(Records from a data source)
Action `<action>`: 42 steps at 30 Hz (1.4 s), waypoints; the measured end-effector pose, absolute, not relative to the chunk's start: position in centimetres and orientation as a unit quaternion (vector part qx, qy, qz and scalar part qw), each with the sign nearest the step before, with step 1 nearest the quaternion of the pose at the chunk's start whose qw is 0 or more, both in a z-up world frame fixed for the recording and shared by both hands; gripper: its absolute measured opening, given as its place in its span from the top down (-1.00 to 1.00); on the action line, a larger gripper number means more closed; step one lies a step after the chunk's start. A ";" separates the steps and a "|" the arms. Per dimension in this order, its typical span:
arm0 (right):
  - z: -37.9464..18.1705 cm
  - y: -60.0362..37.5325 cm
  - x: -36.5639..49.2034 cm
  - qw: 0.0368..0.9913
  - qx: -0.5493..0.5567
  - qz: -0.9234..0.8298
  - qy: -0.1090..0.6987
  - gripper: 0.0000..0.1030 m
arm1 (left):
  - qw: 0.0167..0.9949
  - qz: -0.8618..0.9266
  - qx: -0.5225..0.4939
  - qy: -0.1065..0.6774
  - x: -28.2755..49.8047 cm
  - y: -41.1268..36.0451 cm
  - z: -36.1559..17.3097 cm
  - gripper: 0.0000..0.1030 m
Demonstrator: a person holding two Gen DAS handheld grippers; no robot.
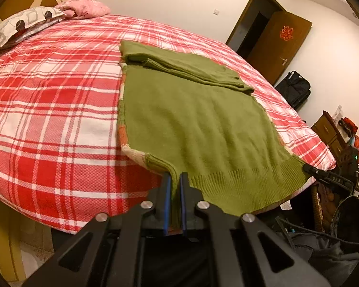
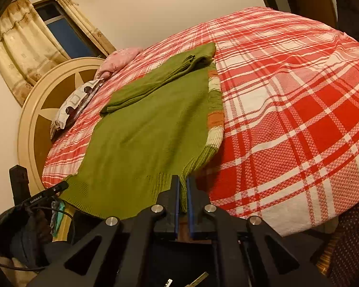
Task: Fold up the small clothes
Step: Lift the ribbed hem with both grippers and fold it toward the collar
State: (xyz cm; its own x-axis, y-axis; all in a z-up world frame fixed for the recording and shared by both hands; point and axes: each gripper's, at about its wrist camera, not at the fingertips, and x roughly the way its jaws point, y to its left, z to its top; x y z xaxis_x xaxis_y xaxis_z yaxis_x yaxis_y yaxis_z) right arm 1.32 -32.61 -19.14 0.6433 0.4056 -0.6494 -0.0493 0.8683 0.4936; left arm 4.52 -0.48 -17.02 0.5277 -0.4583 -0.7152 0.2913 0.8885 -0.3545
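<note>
A green knitted sweater (image 1: 193, 122) with an orange and cream striped edge lies flat on the red plaid bed, its sleeves folded across the far end. My left gripper (image 1: 176, 179) is shut on the near left corner of its ribbed hem. My right gripper (image 2: 183, 183) is shut on the near right hem corner of the sweater (image 2: 146, 129). The right gripper also shows in the left wrist view (image 1: 323, 177) at the hem's right corner, and the left gripper shows in the right wrist view (image 2: 52, 190) at the hem's left corner.
The red plaid bedspread (image 1: 50, 110) covers the bed. A patterned pillow (image 1: 19, 26) and a pink pillow (image 1: 83, 7) lie by the round headboard (image 2: 43, 112). A brown door (image 1: 280, 43), black bags (image 1: 294, 88) and cluttered furniture (image 1: 332, 129) stand beside the bed.
</note>
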 end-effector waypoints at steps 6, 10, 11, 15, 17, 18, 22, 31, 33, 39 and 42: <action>-17.1 -33.7 1.7 0.881 0.251 0.146 0.373 0.91 | 0.882 -0.222 -0.106 0.403 5.4 0.2 -15.0 0.86; -15.2 -33.6 3.3 0.885 0.255 0.158 0.356 0.91 | 0.889 -0.225 -0.110 0.382 7.0 0.1 -13.7 0.86; -14.8 -33.6 3.6 0.886 0.254 0.159 0.353 0.91 | 0.890 -0.226 -0.112 0.379 7.4 0.2 -13.5 0.86; -13.0 -33.6 5.6 0.890 0.255 0.166 0.341 0.91 | 0.892 -0.231 -0.126 0.367 9.3 0.3 -12.6 0.89; -12.3 -33.7 6.8 0.890 0.253 0.167 0.340 0.91 | 0.895 -0.231 -0.132 0.359 10.6 0.3 -12.0 0.95; -12.0 -33.8 7.6 0.890 0.253 0.169 0.340 0.91 | 0.896 -0.230 -0.136 0.354 11.2 0.4 -11.6 0.95; -11.0 -34.0 10.5 0.889 0.254 0.172 0.339 0.92 | 0.901 -0.232 -0.142 0.337 13.7 0.6 -10.5 0.95; -12.1 -34.1 14.5 0.883 0.253 0.159 0.362 0.92 | 0.885 -0.241 -0.068 0.393 13.8 2.4 -14.7 0.93; -12.8 -34.3 14.8 0.880 0.256 0.151 0.370 0.92 | 0.881 -0.252 -0.046 0.397 12.5 3.5 -15.5 0.91; -13.5 -34.8 15.2 0.878 0.263 0.144 0.373 0.92 | 0.825 -0.310 -0.049 0.469 8.5 4.5 -18.1 0.86; -12.9 -34.1 14.9 0.881 0.257 0.150 0.367 0.92 | 0.817 -0.306 -0.073 0.483 7.3 3.9 -18.7 0.18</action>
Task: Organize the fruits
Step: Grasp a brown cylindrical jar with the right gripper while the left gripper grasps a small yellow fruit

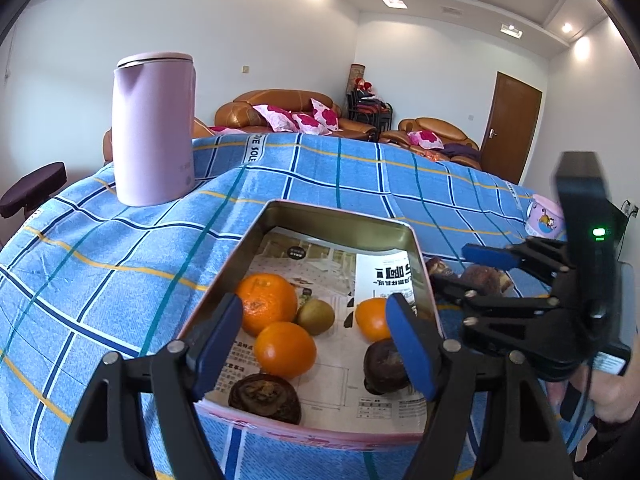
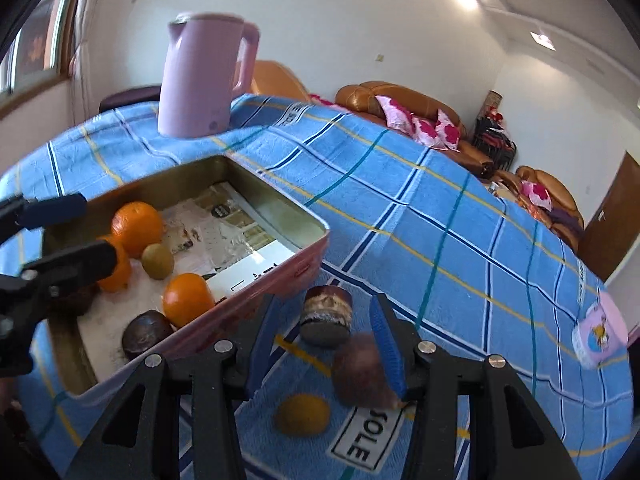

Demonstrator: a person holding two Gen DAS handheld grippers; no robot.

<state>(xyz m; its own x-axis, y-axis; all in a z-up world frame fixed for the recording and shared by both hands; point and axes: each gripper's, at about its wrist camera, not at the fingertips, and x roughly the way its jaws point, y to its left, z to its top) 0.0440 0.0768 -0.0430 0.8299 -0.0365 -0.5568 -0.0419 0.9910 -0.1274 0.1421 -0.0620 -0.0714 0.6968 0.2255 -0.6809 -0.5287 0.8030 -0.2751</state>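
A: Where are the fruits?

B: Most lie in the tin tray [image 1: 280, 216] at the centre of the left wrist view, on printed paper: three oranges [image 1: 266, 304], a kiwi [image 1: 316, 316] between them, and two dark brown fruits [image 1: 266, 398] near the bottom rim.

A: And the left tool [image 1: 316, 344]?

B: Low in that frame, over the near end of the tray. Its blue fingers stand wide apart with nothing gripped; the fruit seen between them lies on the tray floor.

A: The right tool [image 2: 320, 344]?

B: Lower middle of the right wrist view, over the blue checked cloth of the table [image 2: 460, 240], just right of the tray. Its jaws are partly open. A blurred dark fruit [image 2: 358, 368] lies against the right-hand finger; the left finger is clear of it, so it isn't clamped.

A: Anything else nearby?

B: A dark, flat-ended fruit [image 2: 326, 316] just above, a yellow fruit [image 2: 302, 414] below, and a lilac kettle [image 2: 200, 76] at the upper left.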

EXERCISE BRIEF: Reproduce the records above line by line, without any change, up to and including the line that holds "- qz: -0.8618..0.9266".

WRITTEN ANSWER:
Action `<action>`: 42 steps at 30 Hz (1.4 s), waypoints; the measured end-effector pose, absolute, not relative to the chunk's start: position in centimetres and orientation as a unit quaternion (vector part qx, qy, qz and scalar part qw), each with the sign nearest the step before, with step 1 nearest the quaternion of the pose at the chunk's start whose qw is 0 or more, both in a z-up world frame fixed for the recording and shared by both hands; gripper: its absolute measured opening, given as its place in its span from the top down (-1.00 to 1.00); on the action line, a larger gripper number means more closed; step one lies a step after the chunk's start. A ";" separates the steps and a "|" the arms. Per dimension in this order, its typical span:
arm0 (right):
  - z: -37.9464..18.1705 cm
  - y: -60.0362..37.5325 cm
  - x: -36.5639..49.2034 cm
  - qw: 0.0368..0.9913
  - qx: -0.5493..0.5567
  - qz: -0.9234..0.8298
  - qy: -0.1090..0.6987
  - gripper: 0.0000..0.1030 m
arm1 (left):
  - qw: 0.0167..0.9949
  - qz: -0.8618..0.9266

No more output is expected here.